WHAT IS EXPECTED:
Please reproduce the lines of the records below from the one holding "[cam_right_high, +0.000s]" through the one holding "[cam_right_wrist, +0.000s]", inclusive, skipping all pictures.

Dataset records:
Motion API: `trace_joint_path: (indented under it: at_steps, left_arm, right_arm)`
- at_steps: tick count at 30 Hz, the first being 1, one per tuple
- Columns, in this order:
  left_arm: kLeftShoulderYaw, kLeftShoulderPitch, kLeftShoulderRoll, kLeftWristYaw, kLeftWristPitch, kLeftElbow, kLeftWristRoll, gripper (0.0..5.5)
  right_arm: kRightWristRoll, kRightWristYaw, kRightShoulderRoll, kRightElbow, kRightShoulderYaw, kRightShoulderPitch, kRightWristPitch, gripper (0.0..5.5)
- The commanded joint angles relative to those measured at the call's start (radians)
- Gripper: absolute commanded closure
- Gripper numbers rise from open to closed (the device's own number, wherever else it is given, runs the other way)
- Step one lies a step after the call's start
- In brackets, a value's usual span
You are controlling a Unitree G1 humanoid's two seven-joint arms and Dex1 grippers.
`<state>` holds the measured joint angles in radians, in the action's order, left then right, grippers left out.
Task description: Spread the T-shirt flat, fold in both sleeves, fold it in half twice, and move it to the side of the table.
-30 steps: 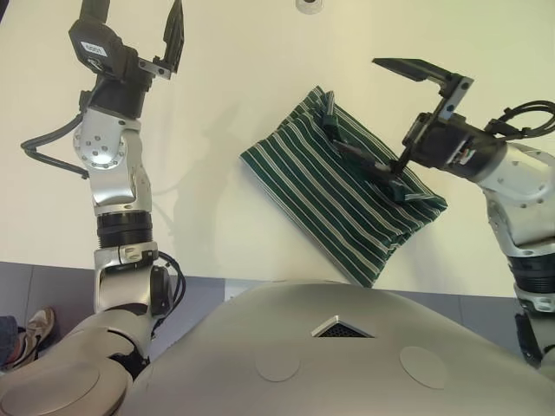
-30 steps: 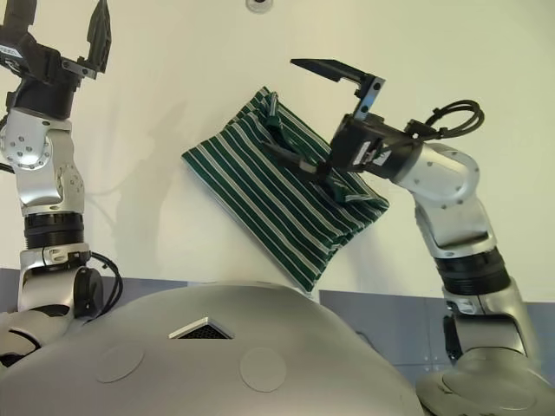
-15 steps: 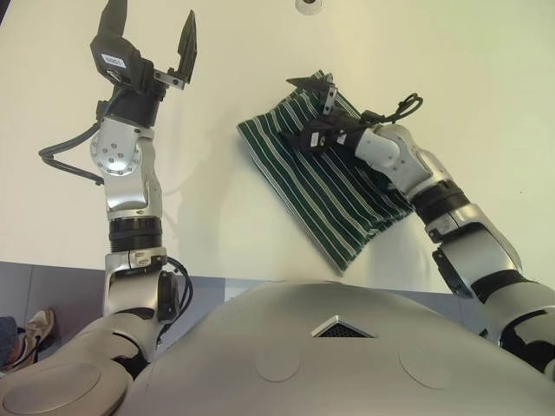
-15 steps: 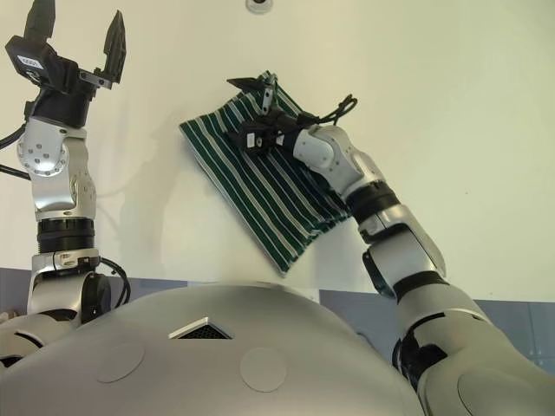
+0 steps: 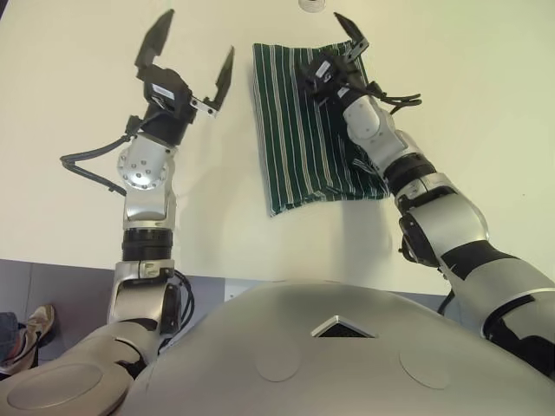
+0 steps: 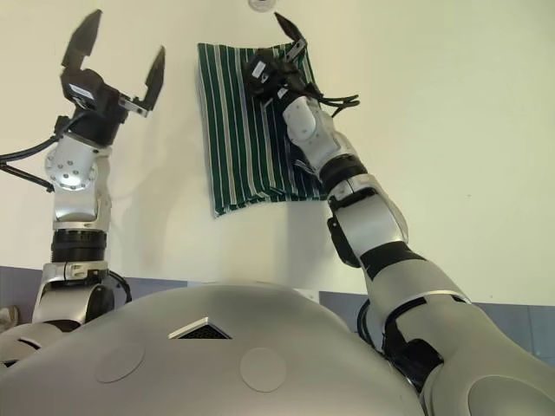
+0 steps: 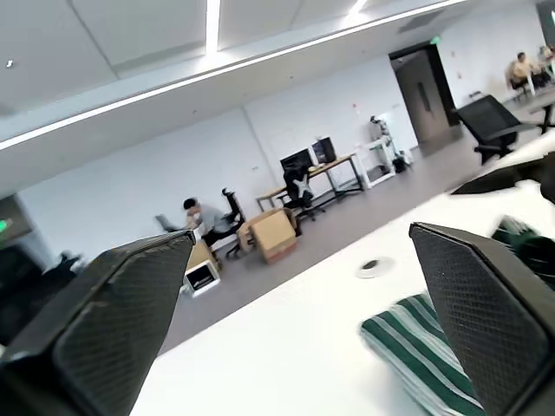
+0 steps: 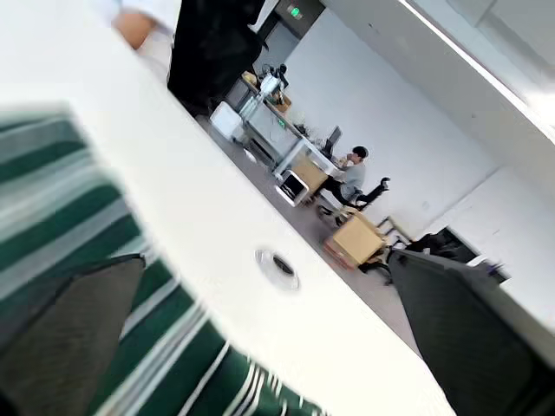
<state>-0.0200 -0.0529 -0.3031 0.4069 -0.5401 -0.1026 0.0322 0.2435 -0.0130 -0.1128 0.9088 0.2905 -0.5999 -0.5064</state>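
Note:
The T-shirt [image 5: 295, 121], green with white stripes, lies folded into a small rectangle at the far middle of the white table [image 5: 486, 130]. My right gripper [image 5: 332, 48] is stretched out over the shirt's far right corner, open, one finger pointing up and the other low against the cloth. In the right wrist view the striped cloth [image 8: 61, 199] lies under the spread fingers [image 8: 477, 338]. My left gripper [image 5: 198, 39] is raised above the table just left of the shirt, open and holding nothing. The shirt's edge [image 7: 425, 347] shows past it in the left wrist view.
A round cable grommet [image 5: 308, 3] sits in the table just beyond the shirt. The table's near edge [image 5: 260, 276] runs in front of me. Bare tabletop lies to the left and right of the shirt.
The shirt has slid away from me and turned square to the table, carried along by my right gripper, whose arm has stretched forward. My left gripper has shifted right, closer to the shirt.

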Motion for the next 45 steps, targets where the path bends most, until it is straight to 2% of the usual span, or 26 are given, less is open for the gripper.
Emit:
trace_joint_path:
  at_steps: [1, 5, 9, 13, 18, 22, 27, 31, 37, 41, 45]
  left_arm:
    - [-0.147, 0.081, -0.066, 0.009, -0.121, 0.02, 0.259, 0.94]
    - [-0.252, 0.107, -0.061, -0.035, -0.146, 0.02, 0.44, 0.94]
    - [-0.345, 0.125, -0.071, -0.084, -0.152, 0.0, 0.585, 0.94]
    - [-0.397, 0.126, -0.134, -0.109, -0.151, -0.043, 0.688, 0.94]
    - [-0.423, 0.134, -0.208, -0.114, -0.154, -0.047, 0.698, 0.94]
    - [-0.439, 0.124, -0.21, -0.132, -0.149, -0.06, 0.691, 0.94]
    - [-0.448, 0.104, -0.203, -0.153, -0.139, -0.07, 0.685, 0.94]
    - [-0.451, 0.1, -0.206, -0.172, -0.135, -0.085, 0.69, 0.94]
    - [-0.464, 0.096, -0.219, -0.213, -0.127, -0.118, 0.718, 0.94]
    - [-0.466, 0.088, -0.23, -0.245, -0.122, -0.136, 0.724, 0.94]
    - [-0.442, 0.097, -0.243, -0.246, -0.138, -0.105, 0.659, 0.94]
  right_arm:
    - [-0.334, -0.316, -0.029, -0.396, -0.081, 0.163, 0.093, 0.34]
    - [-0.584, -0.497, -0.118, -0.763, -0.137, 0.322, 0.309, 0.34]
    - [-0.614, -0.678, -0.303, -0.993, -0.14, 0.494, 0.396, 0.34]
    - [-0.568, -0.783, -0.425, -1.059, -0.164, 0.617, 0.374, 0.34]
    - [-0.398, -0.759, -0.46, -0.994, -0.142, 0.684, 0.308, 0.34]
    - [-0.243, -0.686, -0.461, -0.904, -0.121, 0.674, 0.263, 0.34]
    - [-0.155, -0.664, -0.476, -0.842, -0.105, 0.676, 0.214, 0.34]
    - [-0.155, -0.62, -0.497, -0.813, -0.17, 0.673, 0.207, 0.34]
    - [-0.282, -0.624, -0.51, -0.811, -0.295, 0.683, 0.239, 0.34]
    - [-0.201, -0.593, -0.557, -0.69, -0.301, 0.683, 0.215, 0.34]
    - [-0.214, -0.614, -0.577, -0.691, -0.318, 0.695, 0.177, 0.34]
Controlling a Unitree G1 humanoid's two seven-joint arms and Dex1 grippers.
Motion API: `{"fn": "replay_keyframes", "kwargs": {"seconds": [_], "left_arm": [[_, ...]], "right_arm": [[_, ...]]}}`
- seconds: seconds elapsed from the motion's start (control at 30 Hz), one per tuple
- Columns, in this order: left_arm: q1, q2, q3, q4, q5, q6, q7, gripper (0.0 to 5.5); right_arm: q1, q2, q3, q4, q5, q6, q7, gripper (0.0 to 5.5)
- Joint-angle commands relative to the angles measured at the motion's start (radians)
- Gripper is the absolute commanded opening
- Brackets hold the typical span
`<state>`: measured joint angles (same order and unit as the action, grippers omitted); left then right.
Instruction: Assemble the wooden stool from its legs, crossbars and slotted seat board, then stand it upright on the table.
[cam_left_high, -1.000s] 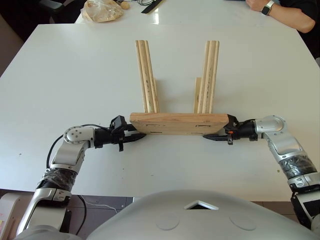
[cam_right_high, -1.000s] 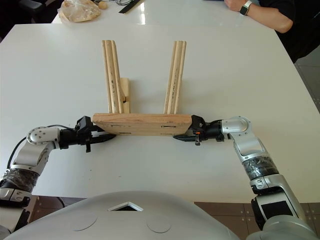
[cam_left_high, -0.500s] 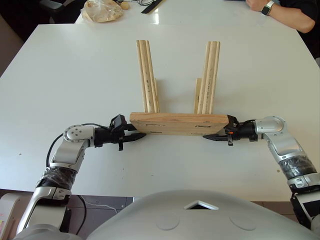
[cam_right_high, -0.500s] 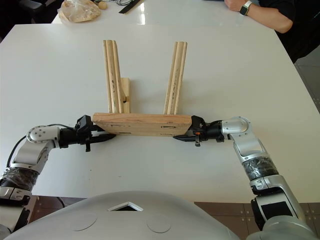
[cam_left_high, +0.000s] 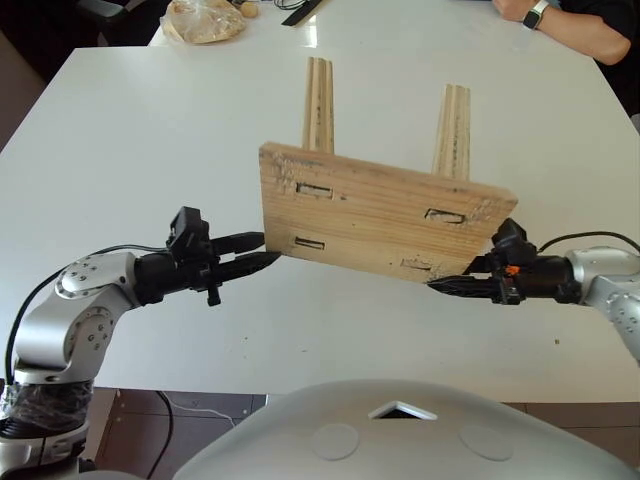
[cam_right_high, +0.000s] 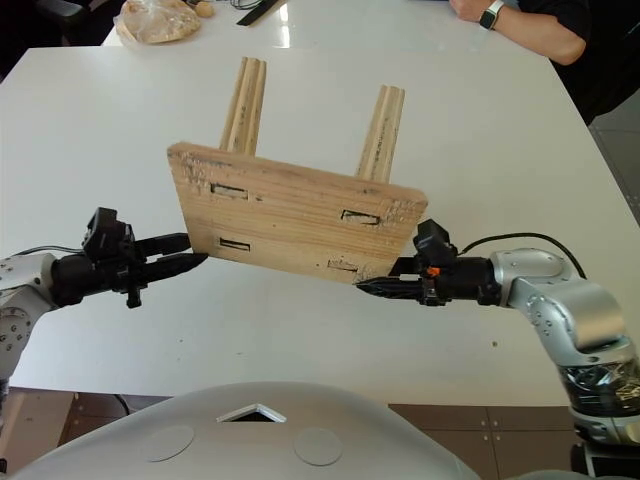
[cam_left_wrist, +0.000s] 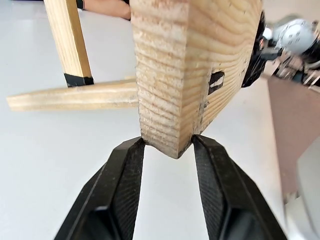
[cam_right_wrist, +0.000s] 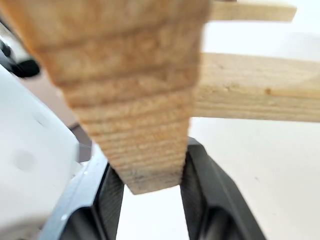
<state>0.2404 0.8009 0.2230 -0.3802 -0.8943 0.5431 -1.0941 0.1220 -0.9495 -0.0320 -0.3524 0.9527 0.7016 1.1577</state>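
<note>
Wooden stool held between two pincers above the white bench (cam_left_high: 130, 150). The seat board (cam_left_high: 375, 222) is tilted, its slotted face turned up and toward the robot, and its left end sits higher than its right. The legs (cam_left_high: 318, 90) run from its far face away from the robot. The left pincer (cam_left_high: 262, 248) is clamped on the lower left corner of the board, and the right pincer (cam_left_high: 445, 283) is clamped on the lower right corner, so the board spans the gap between them. The head views show four rectangular slots (cam_left_high: 313, 190) in the board's face and both arms reaching in from either side. The left wrist view shows the black fingers (cam_left_wrist: 122, 185) pressed flat against the two faces of the board's end-grain edge, with two legs beyond and the right pincer farther off. The right wrist view shows its own fingers (cam_right_wrist: 197, 185) likewise closed on the board's edge. Whether the leg ends touch the bench cannot be told.
</note>
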Motion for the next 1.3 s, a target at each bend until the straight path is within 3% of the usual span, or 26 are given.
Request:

EXPECTED OUTPUT:
[cam_right_high, +0.000s] 
[cam_left_wrist, +0.000s] 
[cam_right_wrist, +0.000s] 

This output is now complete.